# WHAT YOU HAVE TO DO
As you look over the data below, please find each line where the word "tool" appears, then copy it.

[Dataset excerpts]
==========

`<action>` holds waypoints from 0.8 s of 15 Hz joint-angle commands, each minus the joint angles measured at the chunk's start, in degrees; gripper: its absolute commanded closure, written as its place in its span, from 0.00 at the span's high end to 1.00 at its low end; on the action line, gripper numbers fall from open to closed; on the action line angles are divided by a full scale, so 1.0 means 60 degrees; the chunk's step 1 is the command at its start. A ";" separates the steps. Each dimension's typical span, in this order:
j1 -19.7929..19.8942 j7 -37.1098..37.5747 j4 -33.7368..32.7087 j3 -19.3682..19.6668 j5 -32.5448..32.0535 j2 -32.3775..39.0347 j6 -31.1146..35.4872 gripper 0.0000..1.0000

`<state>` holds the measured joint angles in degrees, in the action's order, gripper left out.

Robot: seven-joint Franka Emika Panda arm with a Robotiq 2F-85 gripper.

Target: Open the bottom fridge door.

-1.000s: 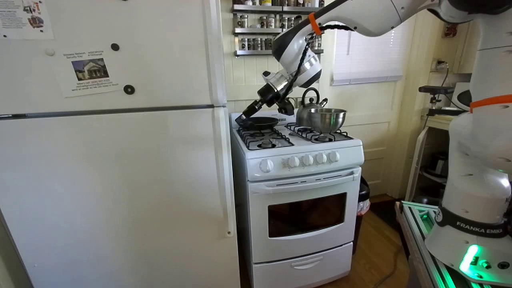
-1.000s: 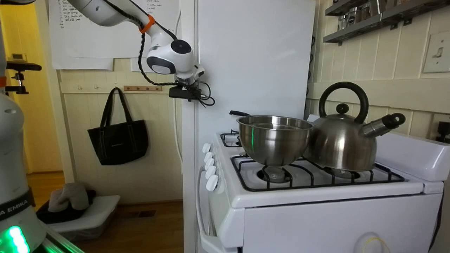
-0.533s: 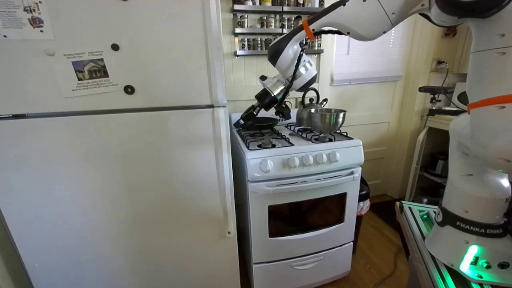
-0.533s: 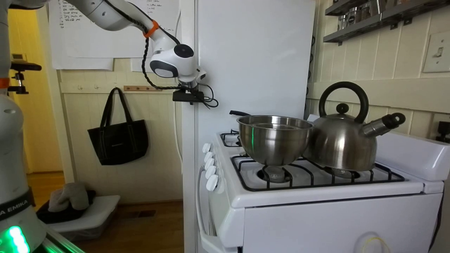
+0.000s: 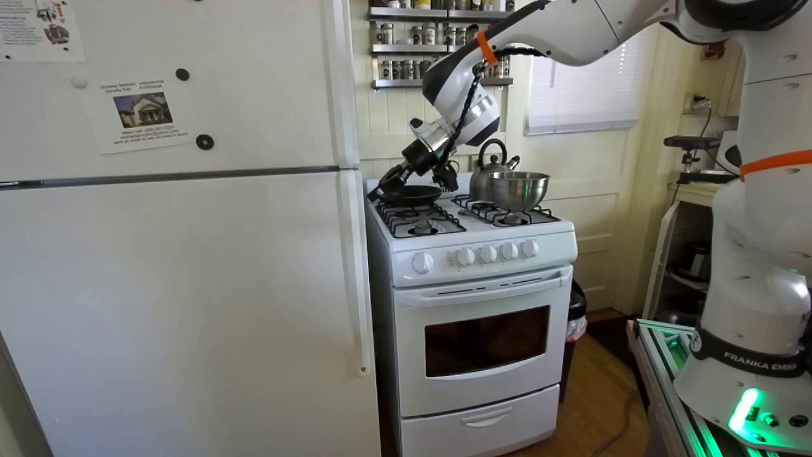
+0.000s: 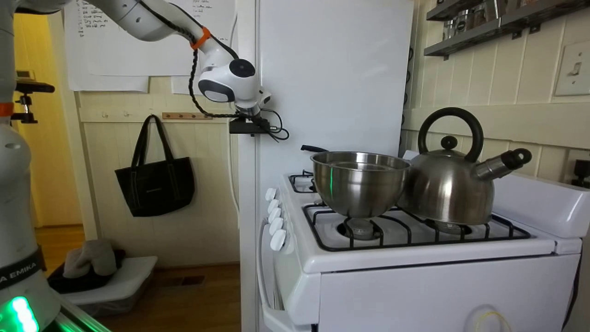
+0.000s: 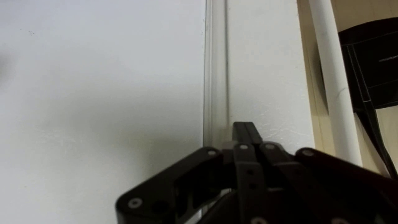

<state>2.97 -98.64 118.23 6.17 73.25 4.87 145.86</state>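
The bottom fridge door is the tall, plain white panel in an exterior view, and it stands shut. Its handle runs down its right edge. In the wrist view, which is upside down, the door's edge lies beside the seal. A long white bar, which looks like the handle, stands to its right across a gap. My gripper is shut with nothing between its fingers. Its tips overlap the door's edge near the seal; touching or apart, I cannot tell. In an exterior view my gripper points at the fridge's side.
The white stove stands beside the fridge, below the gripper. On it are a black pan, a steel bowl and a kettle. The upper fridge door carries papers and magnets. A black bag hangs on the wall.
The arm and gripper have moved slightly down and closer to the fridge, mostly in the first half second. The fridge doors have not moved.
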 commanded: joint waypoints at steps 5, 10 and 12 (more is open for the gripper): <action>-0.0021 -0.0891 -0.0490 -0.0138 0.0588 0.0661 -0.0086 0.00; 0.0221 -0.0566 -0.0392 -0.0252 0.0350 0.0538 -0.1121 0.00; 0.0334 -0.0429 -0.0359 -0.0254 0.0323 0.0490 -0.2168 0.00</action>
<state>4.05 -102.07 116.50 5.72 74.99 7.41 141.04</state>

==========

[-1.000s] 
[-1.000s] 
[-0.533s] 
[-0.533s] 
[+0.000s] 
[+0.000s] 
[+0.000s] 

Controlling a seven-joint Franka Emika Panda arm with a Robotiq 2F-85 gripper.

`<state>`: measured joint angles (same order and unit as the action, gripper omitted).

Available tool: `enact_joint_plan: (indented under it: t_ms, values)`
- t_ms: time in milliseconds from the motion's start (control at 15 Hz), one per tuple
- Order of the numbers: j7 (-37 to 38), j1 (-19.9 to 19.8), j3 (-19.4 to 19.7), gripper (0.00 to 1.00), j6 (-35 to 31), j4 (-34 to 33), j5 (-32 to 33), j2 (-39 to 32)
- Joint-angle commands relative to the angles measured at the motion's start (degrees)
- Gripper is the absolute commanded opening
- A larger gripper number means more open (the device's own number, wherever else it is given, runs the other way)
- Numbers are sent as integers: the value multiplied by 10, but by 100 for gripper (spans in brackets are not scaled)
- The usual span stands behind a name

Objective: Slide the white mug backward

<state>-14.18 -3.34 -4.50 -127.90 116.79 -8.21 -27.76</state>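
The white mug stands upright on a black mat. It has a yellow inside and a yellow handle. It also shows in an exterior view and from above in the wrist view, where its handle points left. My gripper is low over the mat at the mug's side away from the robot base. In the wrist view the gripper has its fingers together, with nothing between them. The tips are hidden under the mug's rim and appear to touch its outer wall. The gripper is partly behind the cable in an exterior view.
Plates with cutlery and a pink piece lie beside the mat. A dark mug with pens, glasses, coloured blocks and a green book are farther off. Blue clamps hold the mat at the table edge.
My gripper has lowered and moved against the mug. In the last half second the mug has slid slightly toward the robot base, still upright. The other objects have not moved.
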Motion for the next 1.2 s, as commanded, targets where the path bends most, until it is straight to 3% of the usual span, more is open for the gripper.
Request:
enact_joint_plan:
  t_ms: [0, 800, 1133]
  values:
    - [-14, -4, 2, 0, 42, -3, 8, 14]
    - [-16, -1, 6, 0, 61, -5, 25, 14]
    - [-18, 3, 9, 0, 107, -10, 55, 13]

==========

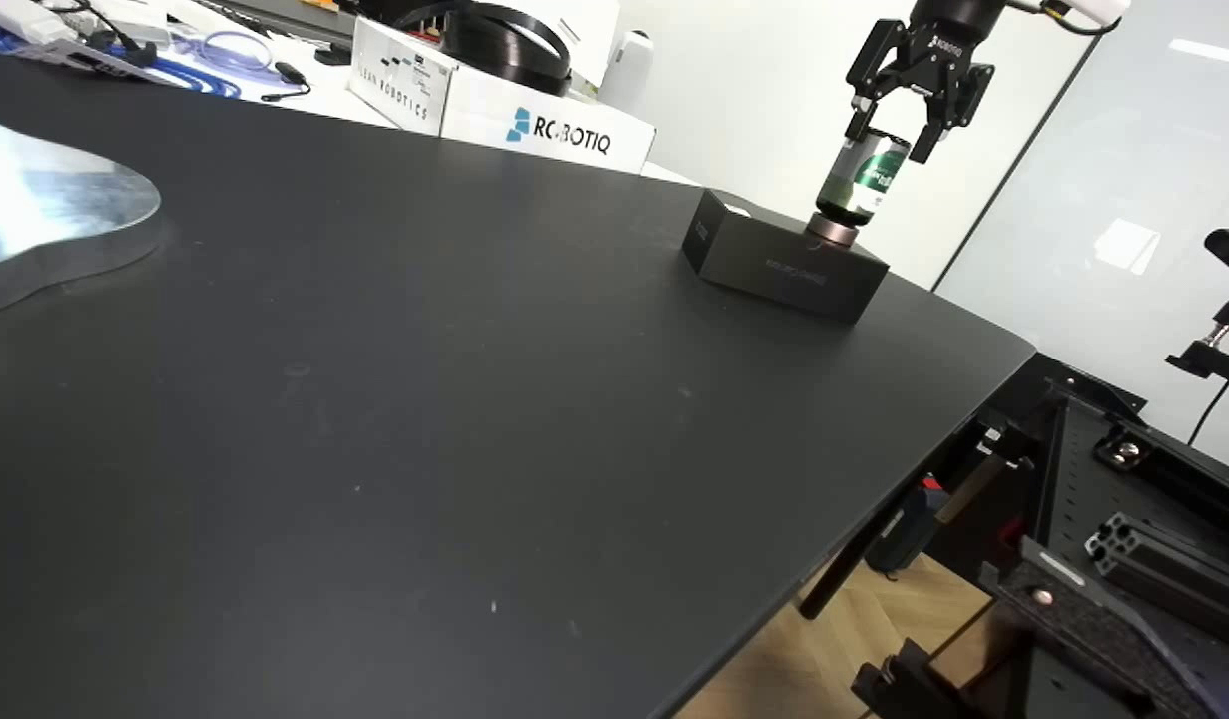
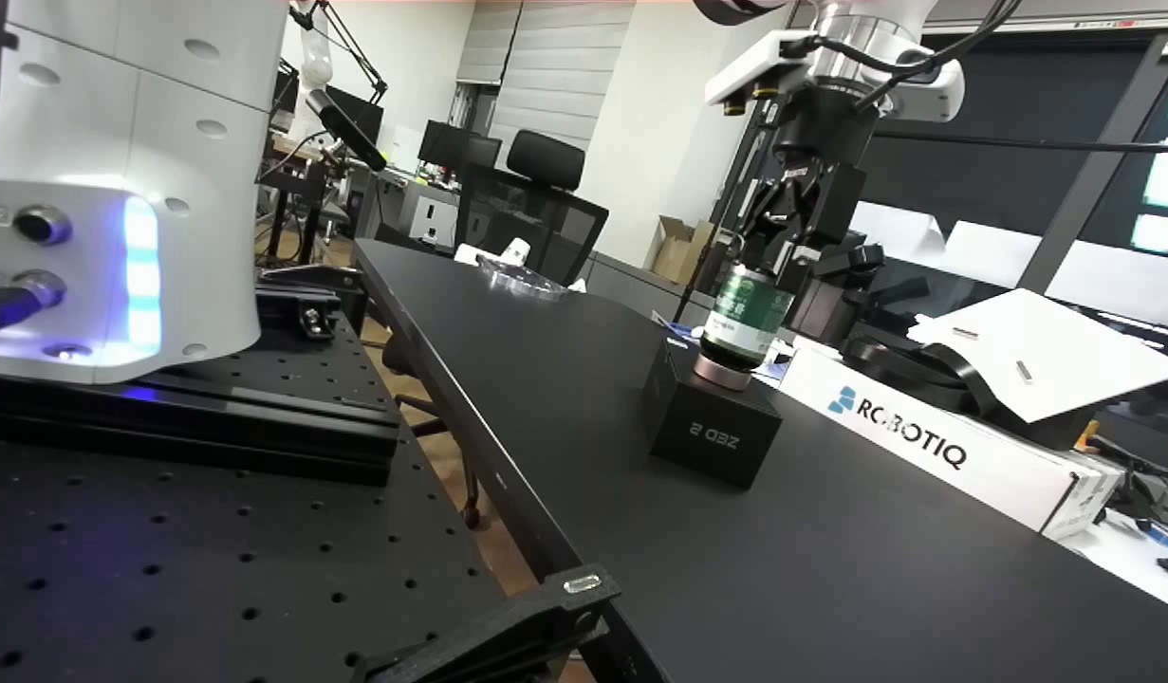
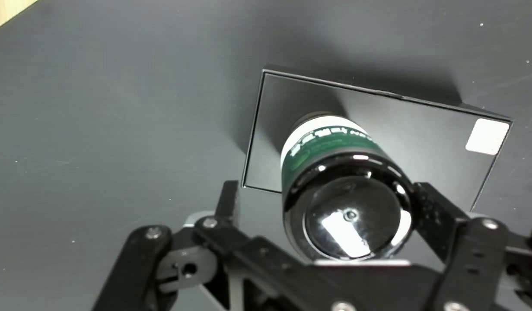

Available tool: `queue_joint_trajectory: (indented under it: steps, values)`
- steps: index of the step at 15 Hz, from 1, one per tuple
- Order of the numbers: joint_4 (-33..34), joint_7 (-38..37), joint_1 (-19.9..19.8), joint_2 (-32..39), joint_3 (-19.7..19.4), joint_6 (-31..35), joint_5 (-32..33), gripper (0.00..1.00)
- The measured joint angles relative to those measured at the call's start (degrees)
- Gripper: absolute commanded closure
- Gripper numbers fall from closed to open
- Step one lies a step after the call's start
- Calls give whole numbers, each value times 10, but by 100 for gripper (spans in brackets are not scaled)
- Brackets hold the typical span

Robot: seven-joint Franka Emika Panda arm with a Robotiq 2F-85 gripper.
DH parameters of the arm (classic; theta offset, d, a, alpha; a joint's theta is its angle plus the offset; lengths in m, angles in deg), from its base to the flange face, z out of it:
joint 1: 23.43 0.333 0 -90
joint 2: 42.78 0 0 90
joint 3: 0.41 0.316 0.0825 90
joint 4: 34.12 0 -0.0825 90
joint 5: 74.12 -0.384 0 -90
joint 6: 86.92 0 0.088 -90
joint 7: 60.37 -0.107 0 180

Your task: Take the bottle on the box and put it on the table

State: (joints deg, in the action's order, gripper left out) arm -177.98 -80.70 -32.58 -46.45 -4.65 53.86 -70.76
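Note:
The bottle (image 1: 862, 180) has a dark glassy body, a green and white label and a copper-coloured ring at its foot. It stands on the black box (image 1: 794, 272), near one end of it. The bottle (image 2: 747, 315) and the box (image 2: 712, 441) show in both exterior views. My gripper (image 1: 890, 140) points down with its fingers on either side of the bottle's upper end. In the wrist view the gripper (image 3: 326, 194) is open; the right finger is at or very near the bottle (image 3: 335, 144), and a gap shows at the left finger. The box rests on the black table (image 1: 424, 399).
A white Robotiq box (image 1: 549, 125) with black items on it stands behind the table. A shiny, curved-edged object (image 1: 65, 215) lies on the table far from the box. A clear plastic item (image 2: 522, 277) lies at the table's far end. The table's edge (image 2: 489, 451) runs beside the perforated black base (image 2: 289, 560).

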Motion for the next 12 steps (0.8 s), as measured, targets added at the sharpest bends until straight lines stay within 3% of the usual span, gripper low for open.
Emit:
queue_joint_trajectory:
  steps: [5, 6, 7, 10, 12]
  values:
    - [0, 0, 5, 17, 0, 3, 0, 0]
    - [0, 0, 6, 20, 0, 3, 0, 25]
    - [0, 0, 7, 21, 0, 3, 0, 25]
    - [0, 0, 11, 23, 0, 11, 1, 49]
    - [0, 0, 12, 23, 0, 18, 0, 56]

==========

# EXERCISE OUTPUT
Available tool: `enact_joint_plan: (indented under it: t_ms, values)`
Available tool: `queue_joint_trajectory: (indented under it: steps, values)`

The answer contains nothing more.